Since in our country the Borzoi is mainly used as a hunting dog, we focus our attention on regular construction of the feet, back and chest. If we criticize the head, eyes, and ears as bad, the dog may well be an excellent racer in spite of these faults; but this proves that the breed is then not pure, possesses mixed blood, or is out of its kind.The forefeet must be straight and without bend, like No. 9; seen en face, they are regular standing like No. 10, abnormal like No. 11, and quite bad like No. 12. The shoulders must be like No. 13 and not straight, like No. 13a.More important than the front, are the hind feet, because they must develop the greatest strength and endurance when running.The hind feet must be like No. 14; the nearer they come to the straight line, like No. 15, the worse they are; seen from behind, they must not be like No. 16 or 16a.The back is normal when it begins at the withers as in No. 17; in the male it must be like No. 17; bad and weak it is like No. 18.A straight back, like No. 19, is among the bad in the male, but is permissible in the bitch.The croup is normal in slope the nearer it approaches No. 20; if it approaches No. 21, the worse it is.The rib cage is estimated at the least depth, like No. 22, but even better if it reaches the depth as in No. 23; if it is similar to No. 24, it is counted among the serious faults.
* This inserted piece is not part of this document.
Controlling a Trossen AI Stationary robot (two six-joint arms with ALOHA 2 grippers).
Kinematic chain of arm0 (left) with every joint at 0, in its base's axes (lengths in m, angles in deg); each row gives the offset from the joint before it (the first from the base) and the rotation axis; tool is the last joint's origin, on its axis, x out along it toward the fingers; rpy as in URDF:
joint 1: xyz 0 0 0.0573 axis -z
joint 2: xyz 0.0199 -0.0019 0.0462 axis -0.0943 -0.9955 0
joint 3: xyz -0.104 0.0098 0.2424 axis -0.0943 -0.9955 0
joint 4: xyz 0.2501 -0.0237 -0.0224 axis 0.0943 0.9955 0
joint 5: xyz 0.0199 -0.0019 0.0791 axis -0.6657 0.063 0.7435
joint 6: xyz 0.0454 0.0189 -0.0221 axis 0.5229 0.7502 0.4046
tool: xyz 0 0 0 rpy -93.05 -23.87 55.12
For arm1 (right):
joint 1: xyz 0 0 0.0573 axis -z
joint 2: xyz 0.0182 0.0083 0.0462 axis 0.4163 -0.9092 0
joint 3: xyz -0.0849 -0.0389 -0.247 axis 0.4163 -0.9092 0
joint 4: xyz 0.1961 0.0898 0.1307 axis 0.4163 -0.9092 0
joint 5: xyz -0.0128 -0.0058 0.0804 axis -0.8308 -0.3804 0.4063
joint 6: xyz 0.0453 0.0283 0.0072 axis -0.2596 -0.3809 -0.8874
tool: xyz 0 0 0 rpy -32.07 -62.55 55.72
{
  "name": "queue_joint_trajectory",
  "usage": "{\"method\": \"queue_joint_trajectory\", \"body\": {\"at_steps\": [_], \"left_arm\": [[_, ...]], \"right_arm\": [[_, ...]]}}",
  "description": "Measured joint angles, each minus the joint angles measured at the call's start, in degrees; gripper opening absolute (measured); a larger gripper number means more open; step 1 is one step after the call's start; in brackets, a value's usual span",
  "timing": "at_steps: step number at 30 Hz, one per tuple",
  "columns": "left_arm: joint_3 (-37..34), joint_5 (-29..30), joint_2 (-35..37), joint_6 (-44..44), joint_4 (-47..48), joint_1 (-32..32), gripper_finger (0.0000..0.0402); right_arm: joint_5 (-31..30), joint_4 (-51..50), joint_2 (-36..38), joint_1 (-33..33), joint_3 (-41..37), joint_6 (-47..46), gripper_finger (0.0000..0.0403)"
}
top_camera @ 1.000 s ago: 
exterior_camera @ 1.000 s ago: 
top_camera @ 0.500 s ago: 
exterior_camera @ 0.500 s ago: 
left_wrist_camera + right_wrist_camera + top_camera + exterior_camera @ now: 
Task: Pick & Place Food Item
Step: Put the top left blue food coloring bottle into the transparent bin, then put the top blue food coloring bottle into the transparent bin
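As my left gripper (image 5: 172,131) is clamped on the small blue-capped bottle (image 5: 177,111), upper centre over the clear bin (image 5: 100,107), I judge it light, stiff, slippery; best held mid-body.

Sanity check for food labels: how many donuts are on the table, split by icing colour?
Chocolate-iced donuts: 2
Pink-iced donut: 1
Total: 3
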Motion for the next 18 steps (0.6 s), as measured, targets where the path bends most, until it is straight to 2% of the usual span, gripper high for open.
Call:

These are the borzoi here, which are criticized and rated worse because of their physique.It goes without saying that there is no such thing as an impeccably built dog, because there is something to criticize in everyone, but those faults which show the mixture with other blood and which he could pass on to his offspring must be avoided. Those faults which are the result of unsuccessful crossbreeding must be eliminated by good choice of male to female and female to male.


The feet are improved by exercise of the dog, by movement; everything else by selection of suitable males and females. It is said that the young dog inherits the front half from the father and the back half from the mother, but this is absolutely not always true. In general it is probably a freak of nature, but I have noticed that thoroughbreds inherit most emphatically.

My opinion is that if you want to preserve the breed and form of the Borzoi, you must have better bitches. For your males, you must have less large females, but with more beautiful head and feet and with better inclination of the croup like No. 20. Then I will be able to say with justification: If our national Russian borzois should disappear in Russia, we can find them again in you.